UI/UX • Product Design
In Q2 of 2017, I began work on conceptual designs for a new Enigma solution - a platform for use by banks to intelligently identify suspicious employee trading patterns. As Enigma’s offerings evolved, a huge market for their data products was identified in the financial services sector, and these designs represent some of Enigma’s efforts in the space.
To comply with my non-disclosure agreement, I have omitted and changed confidential information in this project. The designs presented here may differ slightly from the original, and do not necessarily reflect the views of Enigma.
I was tasked with conceptualizing Enigma’s main capabilities in the financial services space. As these designs were only a concept, they haven’t yet been implemented. I worked alongside a member of the commercial team and the engineering team to create these designs over the period of about three weeks. At the time of writing this, the back-end functionality outlined in the designs is being implemented, and front-end development is in the roadmap.

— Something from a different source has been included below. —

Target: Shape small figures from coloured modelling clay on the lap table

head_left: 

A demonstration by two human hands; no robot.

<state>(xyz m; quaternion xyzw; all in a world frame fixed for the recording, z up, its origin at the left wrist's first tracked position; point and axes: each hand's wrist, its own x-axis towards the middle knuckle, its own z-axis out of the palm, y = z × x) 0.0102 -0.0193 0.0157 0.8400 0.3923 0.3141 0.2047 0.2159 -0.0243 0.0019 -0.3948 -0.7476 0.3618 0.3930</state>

Since the financial crisis of 2007-08, banks and financial institutions have come under increased scrutiny and regulation. The burden of responsibility for banks to know who their customers are falls entirely on the banks themselves. A bank cannot claim to have had no knowledge of a customer or client’s activity, since the banks are legally required to investigate such activity themselves.
This process of verifying the identity and legality of clients and client activity is known as know your customer (KYC). Similar to the requirements banks face over verifying the identity of their clients, regulations also require that they do the same for their internal employees. Investment banks must identify illegal trading patterns such as front-running, insider trading, or market manipulation. If the bank fails to monitor these activities, it could face fines of hundreds of millions of dollars.
Because of the high risk of receiving hefty fines, banks employ hundreds of investigators to monitor trades and spot suspicious patterns. Currently, this process requires a significant amount of manual effort that could better be automated.
The first part of the product is a dashboard that provides a broad overview of the entire organization over time. Banks currently have software which automatically generates alerts when certain pre-programmed criteria are met. Over 90% of these alerts do not actually correspond to real-life criminal activity, but nonetheless, they must all be investigated.
This page contains a graphical overview of all of the alerts that are generated, closed, or escalated within a given time-frame. Below, this information is broken down based on each investigator at the company.
Anomalies are any suspicious activity that occurs during the investigation phase of the process. For example, an individual investigator could close an alert for insider trading in an unusually short amount of time. Because this type of alert normally takes a certain amount of time to close, an anomaly is recorded.
This view provides a sortable, filterable list of all anomalies that are recorded, as well as the investigator associated with the anomaly.
Algorithms build an intelligence layer around alerts to prioritize them by risk. A risk score is generated, which assigns a score out of 10 to signify the risk of each alert. Alerts are grouped via suggested groupings, which automatically assign similar types of alerts to different investigators based on experience.
In order to help identify high-risk traders, this view provides an overview of each trading division within the company. Each card represents a different trading floor, with the total number of alerts generated represented by a graph, and the top 3 riskiest traders identified.
An individual snapshot is also provided of each individual trader. An overview graph presents all alerts triggered as a result of an individual’s trades, and below, those alerts are further broken down by trade type and by product.
Because of the sheer number of alerts generated on a daily basis by a bank’s internal software, a significant amount of human manpower is devoted to investigating alerts that are actually false positives.
To optimize performance, this page gives an overview of the proportion of false positives to actual alerts over time in order to identify trends. By tagging alerts as false positives from the beginning, the burden placed on the investigators is lessened, allowing them to focus their efforts on investigating true alerts rather than determining whether something is an alert in the first place.
As of June of 2017, back-end work has begun on this product. Because these designs haven’t yet been implemented on the front-end some aspects of the design may change. The designs presented here were completed during a very short time-frame, and therefore I didn’t get the chance to do detailed user research into the specific customer segment that’s being targeted.
The immediate next steps design-wise are to get feedback from our customers and users, and change the designs accordingly.